What to do: Exactly as they appear, restate the lines of the material, from the first through the one containing "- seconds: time".

Supplied data:
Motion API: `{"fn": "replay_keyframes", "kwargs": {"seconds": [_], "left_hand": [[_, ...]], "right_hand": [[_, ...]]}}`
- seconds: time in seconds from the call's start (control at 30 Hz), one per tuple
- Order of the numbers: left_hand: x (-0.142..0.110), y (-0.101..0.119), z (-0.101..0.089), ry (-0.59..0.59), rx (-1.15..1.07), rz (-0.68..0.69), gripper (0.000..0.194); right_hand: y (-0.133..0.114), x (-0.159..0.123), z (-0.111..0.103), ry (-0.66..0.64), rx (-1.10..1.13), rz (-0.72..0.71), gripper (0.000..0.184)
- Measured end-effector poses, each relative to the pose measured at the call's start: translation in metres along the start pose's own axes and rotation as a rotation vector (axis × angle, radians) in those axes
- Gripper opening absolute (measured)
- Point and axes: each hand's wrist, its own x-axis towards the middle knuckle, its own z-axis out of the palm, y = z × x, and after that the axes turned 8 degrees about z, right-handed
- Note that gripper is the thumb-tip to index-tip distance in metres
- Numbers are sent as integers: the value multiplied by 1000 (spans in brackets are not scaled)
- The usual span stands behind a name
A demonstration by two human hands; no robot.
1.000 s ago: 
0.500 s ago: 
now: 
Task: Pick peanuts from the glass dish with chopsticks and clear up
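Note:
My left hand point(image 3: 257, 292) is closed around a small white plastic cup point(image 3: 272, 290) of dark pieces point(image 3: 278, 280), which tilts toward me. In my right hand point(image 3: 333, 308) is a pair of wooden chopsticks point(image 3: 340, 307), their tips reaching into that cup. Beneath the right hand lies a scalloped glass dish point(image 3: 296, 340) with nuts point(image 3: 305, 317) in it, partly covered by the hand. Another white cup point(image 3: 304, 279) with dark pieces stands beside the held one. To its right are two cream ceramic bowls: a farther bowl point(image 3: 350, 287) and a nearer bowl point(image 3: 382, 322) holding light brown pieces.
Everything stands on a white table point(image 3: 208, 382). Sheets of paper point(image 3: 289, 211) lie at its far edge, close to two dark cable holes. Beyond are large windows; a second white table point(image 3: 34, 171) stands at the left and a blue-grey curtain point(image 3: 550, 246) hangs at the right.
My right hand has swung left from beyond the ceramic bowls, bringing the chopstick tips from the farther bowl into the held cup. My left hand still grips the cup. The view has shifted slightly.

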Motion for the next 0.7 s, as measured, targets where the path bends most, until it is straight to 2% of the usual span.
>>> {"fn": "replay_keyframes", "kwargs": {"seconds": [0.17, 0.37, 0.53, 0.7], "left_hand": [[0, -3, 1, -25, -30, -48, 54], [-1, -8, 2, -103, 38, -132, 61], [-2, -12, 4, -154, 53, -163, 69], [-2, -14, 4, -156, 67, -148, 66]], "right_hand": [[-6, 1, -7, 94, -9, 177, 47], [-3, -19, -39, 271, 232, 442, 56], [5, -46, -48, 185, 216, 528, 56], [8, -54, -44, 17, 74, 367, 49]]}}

Reply to the task:
Motion API: `{"fn": "replay_keyframes", "kwargs": {"seconds": [_], "left_hand": [[_, ...]], "right_hand": [[_, ...]]}}`
- seconds: time in seconds from the call's start (control at 30 Hz), one per tuple

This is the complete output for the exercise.